Another problem was that civilian buildings came close to the outpost. This included a mosque that the attackers would misuse as a fortress to get an advantageous position against the defenders.

Finally, and probably most importantly, COP Kahler was not yet done. Engineers had been working for weeks to prepare for construction, but the actual building only began on July 9, four days before the attack would come. And a number of important defensive measures wouldn’t be complete for weeks or potentially months.

Some of the defensive positions on July 13 were still just concertina wire and guns, though some positions were protected by boulders, HESCOs, or hasty earthworks. The task force had planned for the possibility that an attack would come early, while the outpost was still vulnerable. But the intelligence estimates did not anticipate an attack by hundreds, and the assets at the base didn’t either.

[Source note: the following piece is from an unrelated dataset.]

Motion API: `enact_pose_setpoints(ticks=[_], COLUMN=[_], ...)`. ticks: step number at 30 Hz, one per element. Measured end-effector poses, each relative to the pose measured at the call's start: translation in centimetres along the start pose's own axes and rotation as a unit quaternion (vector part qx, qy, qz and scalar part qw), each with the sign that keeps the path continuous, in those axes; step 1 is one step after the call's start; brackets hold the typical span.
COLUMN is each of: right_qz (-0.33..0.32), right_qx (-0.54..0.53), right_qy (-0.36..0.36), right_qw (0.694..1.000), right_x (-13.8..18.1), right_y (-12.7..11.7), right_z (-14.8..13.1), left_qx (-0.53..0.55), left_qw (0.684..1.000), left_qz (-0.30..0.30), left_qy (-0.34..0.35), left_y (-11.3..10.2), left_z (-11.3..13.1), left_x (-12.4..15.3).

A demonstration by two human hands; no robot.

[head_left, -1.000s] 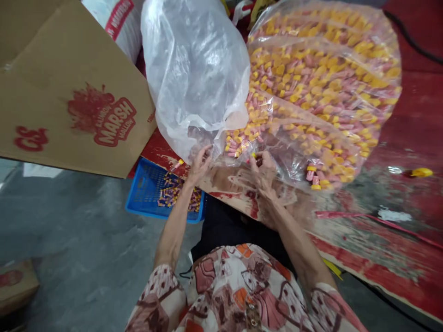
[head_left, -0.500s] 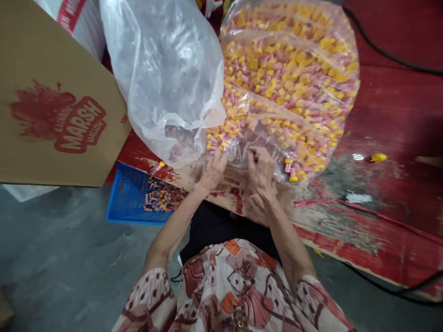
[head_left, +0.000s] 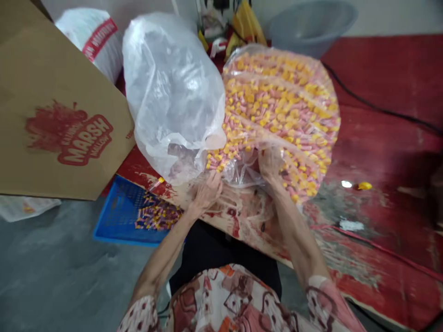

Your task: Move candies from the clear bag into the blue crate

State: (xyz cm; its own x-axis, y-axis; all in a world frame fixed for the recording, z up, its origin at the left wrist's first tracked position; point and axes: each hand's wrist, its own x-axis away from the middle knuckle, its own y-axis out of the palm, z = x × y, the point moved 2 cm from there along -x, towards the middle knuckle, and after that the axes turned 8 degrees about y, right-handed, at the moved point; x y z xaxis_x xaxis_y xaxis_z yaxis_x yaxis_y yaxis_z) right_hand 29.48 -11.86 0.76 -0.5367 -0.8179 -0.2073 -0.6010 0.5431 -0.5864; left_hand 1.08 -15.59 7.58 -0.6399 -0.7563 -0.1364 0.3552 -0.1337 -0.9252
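Note:
A large clear plastic bag (head_left: 280, 106) full of yellow and pink wrapped candies lies on the worn red table (head_left: 380, 152) in front of me. My left hand (head_left: 206, 190) pinches the bag's near edge at the table's front. My right hand (head_left: 271, 165) is pushed into the bag's crumpled mouth, its fingers hidden by plastic and candies. An almost empty clear plastic bag (head_left: 171, 92) billows up just left of the full one.
A brown "Marsh Mallow" cardboard box (head_left: 58, 115) leans at the left. A blue plastic basket (head_left: 128, 214) with several wrapped candies sits on the grey floor below the table edge. One loose yellow candy (head_left: 364, 186) lies at right. A grey basin (head_left: 308, 23) stands at the back.
My right hand has gone from pinching the bag's edge to reaching inside its mouth. My left hand has dropped slightly. The view has tilted up, showing the basin.

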Motion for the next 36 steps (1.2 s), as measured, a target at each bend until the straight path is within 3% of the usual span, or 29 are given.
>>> enact_pose_setpoints(ticks=[2,5,8,11,13,16,20,23,27,30,33,36], right_qz=[0.038,0.052,0.017,0.011,0.017,0.019,0.016,0.026,0.088,0.028,-0.038,-0.093], right_qx=[0.011,-0.022,-0.057,-0.072,-0.071,-0.047,-0.024,-0.05,-0.065,-0.027,-0.008,-0.087], right_qy=[0.038,-0.021,-0.056,-0.041,-0.04,-0.048,-0.04,-0.031,-0.054,-0.078,-0.078,-0.038], right_qw=[0.998,0.998,0.997,0.996,0.997,0.998,0.999,0.998,0.992,0.996,0.996,0.991], right_x=[1.9,5.8,8.7,9.8,9.9,10.0,9.9,10.0,10.5,10.8,11.0,11.4], right_y=[-0.4,0.6,2.3,3.2,3.3,3.1,2.4,1.3,-0.3,-0.1,0.2,0.1], right_z=[-1.1,-2.7,-3.4,-3.4,-3.4,-3.6,-3.7,-3.6,-3.4,-3.2,-3.4,-4.3], left_qx=[0.014,-0.018,-0.117,-0.165,-0.118,-0.005,0.051,0.07,0.082,0.098,0.152,0.291], left_qw=[0.995,0.974,0.946,0.925,0.937,0.951,0.937,0.923,0.925,0.929,0.933,0.911], left_qz=[0.095,0.206,0.229,0.252,0.272,0.28,0.266,0.257,0.211,0.168,0.133,0.102], left_qy=[-0.011,-0.096,-0.199,-0.232,-0.184,-0.135,-0.221,-0.278,-0.306,-0.314,-0.298,-0.273], left_y=[-1.2,-2.9,-4.5,-6.3,-6.8,-6.4,-5.1,-4.2,-3.7,-3.6,-3.1,-2.3], left_z=[-1.3,-5.0,-8.5,-9.6,-9.5,-10.5,-14.5,-17.3,-19.0,-18.4,-15.2,-9.9], left_x=[2.2,8.3,14.8,17.1,14.6,6.2,-5.7,-9.9,-9.6,-7.3,-4.6,-2.0])
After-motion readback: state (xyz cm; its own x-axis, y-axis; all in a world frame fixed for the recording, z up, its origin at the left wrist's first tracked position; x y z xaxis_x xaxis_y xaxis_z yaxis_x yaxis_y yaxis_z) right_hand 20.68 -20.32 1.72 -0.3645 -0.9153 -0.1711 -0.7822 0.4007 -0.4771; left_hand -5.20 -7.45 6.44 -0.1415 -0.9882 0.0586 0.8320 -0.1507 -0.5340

But Chosen Company of the 503rd Parachute Infantry Regiment was holding and building Kahler, and they had prepared well for an attack with what they had.

The defenders’ TOW missile launcher was mounted on a HMMWV that could be driven around the site, but a platform was quickly built to give it better fields of view and fire. And there were two mortars, a 120mm and a 60mm, to provide additional muscle.

And the Americans had built observation posts in the territory around the outpost. These would allow American forces to inflict casualties from higher ground, but it would also deny the enemy a chance to occupy those three positions, meaning that was three fewer positions the insurgents could attack from.

And the engineers were busy from July 9 to 13, filling as many HESCOs and digging out as many fighting positions as they could. They were able to provide significant protection to the 120mm and many fighting positions before the attacks came. The 60mm mortar had a pit and a few sandbags, providing some protection. (Some of the defenses and fighting can be seen in this video.)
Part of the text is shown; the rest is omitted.